Today, many classroom discussions will revolve around the history and implications of 9/11, but the event has yet to make its way into many curricula beyond the anniversary. An article in the Newark Star-Ledger discusses a few different efforts underway to provide curricular guidance.
Still in the early stages is the National 9/11/01 Civic Education Program, an Initiative of the World Trade Center United Family Group and the Taft Institute for Government at Queens College. They plan to “provide high school teachers with the tools to educate their students on the historic events of 9/11/01 while promoting and directing the nation’s youth toward civic participation.” The National September 11 Memorial and Museum offers a page of multimedia resources and lesson plans.

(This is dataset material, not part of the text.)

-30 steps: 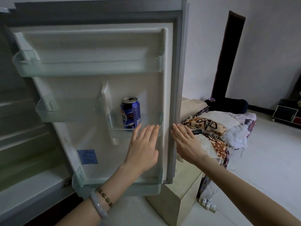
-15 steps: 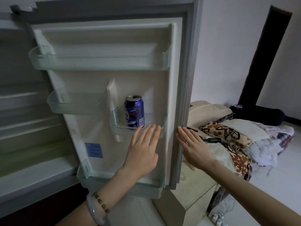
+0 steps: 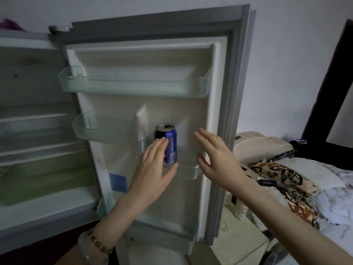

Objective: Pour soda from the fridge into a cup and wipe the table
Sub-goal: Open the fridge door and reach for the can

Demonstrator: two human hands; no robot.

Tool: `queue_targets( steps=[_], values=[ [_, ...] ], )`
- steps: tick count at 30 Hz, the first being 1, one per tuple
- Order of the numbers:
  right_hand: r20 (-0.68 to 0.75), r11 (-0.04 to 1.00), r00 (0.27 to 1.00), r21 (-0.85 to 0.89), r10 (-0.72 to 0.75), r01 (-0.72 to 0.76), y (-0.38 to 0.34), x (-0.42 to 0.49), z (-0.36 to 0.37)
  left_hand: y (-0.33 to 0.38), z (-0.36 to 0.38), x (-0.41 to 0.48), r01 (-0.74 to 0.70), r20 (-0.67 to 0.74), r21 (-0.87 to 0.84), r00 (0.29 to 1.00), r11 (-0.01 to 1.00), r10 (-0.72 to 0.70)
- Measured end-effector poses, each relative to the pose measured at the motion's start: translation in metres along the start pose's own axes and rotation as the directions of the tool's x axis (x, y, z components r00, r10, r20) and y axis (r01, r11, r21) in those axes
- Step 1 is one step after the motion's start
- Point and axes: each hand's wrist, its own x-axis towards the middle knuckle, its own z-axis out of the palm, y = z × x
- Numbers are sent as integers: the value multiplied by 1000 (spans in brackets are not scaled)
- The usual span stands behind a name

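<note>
A blue soda can (image 3: pixel 170 144) stands upright in the small middle bin (image 3: pixel 189 172) of the open fridge door (image 3: pixel 219 111). My left hand (image 3: pixel 154 169) is at the can, fingers over its left side and thumb below it at the bin's rim; the fingers are not closed around it. To the can's right, in front of the door's inner edge, my right hand (image 3: pixel 215 159) hovers with fingers spread and nothing in it. No cup or table is in view.
The fridge interior (image 3: pixel 34 150) with bare shelves lies to the left. Door bins sit above (image 3: pixel 133 85), at mid-left (image 3: pixel 99 131) and at the bottom (image 3: pixel 162 240). A pale cabinet (image 3: pixel 244 241) and a bed with patterned bedding (image 3: pixel 282 173) are at the right.
My left hand rose from below the bin to the can's left side. My right hand left the door's edge and moved left, in front of the door's inside. The view shifted.
</note>
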Motion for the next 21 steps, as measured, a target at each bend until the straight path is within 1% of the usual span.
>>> queue_targets(
  steps=[1,3,6,9,11,15,18,21],
  values=[
    [34,997,999,71,34,-36,-6,9,2,-4,-5,8,51,-30,-23,998,998,-51],
    [121,984,991,161,59,-78,-17,24,7,-10,-12,23,175,-34,-91,983,980,-179],
    [246,967,967,220,73,-129,-29,41,13,-23,-8,40,356,61,-174,935,918,-350],
    [314,928,942,303,117,-216,-34,51,20,-31,2,50,487,165,-294,874,823,-458],
    [363,884,916,354,170,-305,-33,55,23,-35,7,54,522,176,-309,853,795,-492],
    [436,821,857,356,276,-446,-31,60,30,-33,10,60,529,192,-275,848,803,-494],
    [453,794,840,371,298,-481,-32,61,30,-28,10,65,536,184,-228,843,813,-505],
    [447,770,842,407,302,-492,-34,60,26,-24,9,65,535,147,-211,845,818,-515]
  ],
)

A story in today’s Philadelphia Inquirer details the decision-making progress area schools are going through as they choose if and how to integrate 9/11 into the curriculum. One public figure takes a clear stand:
Former New Jersey Gov. Tom Kean, who chaired the national 9/11 Commission, said 9/11 should be woven into every school district’s curriculum. “If it’s not taught properly, it could be pretty scary,” Kean said. “Older kids will remember it, and younger kids will hear about it. It’s a wonderful teaching tool.”
Are you discussing 9/11 in your school on the anniversary—and beyond? What challenges are you facing, and what are you finding is most effective?